4

I have an array of images. And, there is a function that calculates the distance between two images.

I wish to cluster the images based on this distance. So the clusters contain images that are all at short distance to each other.

So only the distance between two images can be used to form the clusters. An image has no usable properties on their own. As many common clustering algorithms expect objects to have usable properties, it seems I can use these algorithms.

To limit computational complexity, I've introduced a few thresholds to decide if two images may end up in the same cluster:

  • calculated distance (I want to optimize for shortest distance, but above a certain distance, images are not close enough to ever share a cluster)
  • input array distance (e.g. an image at index 23 may only cluster with images up to index 123)
  • creation data interval (images created more than N hours apart, may not share a cluster)

Some details:

  • There can be up to 100k images.
  • Roughly 25-50% of images will be 'unique' and do not end up in a cluster with others. Of the remainder, most will be expected to end up in clusters with a size below 10, with 5% outliers above that.
  • The maximum cluster size is something I want to set somewhere between 10 and 50.
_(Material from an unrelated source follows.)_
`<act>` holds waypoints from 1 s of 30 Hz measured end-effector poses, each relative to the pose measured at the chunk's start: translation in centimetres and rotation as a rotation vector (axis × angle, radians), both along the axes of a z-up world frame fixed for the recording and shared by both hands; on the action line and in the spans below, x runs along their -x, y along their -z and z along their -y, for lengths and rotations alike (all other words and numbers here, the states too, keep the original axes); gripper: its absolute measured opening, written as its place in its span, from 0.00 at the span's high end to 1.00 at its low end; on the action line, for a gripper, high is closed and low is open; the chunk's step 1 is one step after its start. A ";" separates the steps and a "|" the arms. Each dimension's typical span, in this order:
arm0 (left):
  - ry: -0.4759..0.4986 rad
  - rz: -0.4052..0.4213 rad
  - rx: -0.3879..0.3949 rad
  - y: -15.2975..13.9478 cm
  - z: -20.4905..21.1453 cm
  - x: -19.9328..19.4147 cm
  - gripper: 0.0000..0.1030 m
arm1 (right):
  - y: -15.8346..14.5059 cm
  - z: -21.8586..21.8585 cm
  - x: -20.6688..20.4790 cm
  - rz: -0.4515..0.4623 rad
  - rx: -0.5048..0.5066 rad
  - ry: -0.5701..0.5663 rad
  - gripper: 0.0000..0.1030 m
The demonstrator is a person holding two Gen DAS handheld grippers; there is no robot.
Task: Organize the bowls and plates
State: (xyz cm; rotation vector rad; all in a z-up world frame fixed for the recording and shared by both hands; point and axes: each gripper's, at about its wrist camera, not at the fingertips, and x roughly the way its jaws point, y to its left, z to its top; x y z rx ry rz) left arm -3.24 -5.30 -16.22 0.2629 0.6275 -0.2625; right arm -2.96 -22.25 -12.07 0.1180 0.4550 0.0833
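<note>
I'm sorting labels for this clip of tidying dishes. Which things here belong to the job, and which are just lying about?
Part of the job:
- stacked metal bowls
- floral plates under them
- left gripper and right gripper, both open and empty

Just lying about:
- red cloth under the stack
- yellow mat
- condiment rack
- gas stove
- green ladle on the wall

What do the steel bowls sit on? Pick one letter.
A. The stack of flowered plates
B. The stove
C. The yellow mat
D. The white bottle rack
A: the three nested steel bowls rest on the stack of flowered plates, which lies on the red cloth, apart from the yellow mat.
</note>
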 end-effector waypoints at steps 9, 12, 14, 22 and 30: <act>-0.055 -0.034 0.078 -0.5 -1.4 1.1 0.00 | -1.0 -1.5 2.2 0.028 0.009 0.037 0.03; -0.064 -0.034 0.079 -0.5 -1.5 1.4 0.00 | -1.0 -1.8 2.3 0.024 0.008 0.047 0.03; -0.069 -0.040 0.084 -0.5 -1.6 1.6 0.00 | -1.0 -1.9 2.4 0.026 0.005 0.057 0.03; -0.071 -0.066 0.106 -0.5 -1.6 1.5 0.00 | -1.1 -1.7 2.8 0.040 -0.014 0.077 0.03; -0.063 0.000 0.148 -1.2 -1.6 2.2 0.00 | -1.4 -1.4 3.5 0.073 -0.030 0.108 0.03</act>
Given the above and the nature of the image set, a graph (image: edge, calculated distance: vertex) would consist of disjoint parts consisting of up to a few hundred images. So the algorithm needs to be able to cluster sets of well below 1000 images.

The clusters must be optimised for distance, such that closer images end up together in a cluster. I'm aware that parameters like minimum and maximum cluster size would be needed; it's a play between creating a few large clusters with a higher maximum distance, or more smaller clusters with images that are closer together.

What kind of algorithm(s) could I use?

2 Answers2

1

You can use Cluster Edge Deletion, however, the problem is NP-hard.

Create a graph where the vertex set is the set of your objects, and you create an edge between two objects if the distance is at most the threshold.

Now, the Cluster Edge Deletion problem is to find the set with fewest edges to delete such that the remaining graph is a cluster graph (a graph whose connected components are cliques). In this solution, every object belongs to a cluster in which the distance to every other object is bounded by the threshold.

Alternatively, you can run $k$-means (with increasing $k$) until you're satisfied with a solution. Take note that the $k$-means algorithm is randomized and gives an approximate solution (as also this problem is NP-hard), so you might want to run the algorithm several times per $k$.

Ainsley H.
  • 17,823
  • 3
  • 43
  • 68
1

There are several standard clustering algorithms you could try, including k-means and hierarchical clustering. The additional restrictions you have should make both implementable in a reasonably efficient way. In particular, build a graph with one vertex per image, and an edge between each pair of images that meet all the thresholds. Note that this can be done using at most $100 \times 100,000$ distance computations: you only need to compare each image to the 100 that precede it.

D.W.
  • 167,959
  • 22
  • 232
  • 500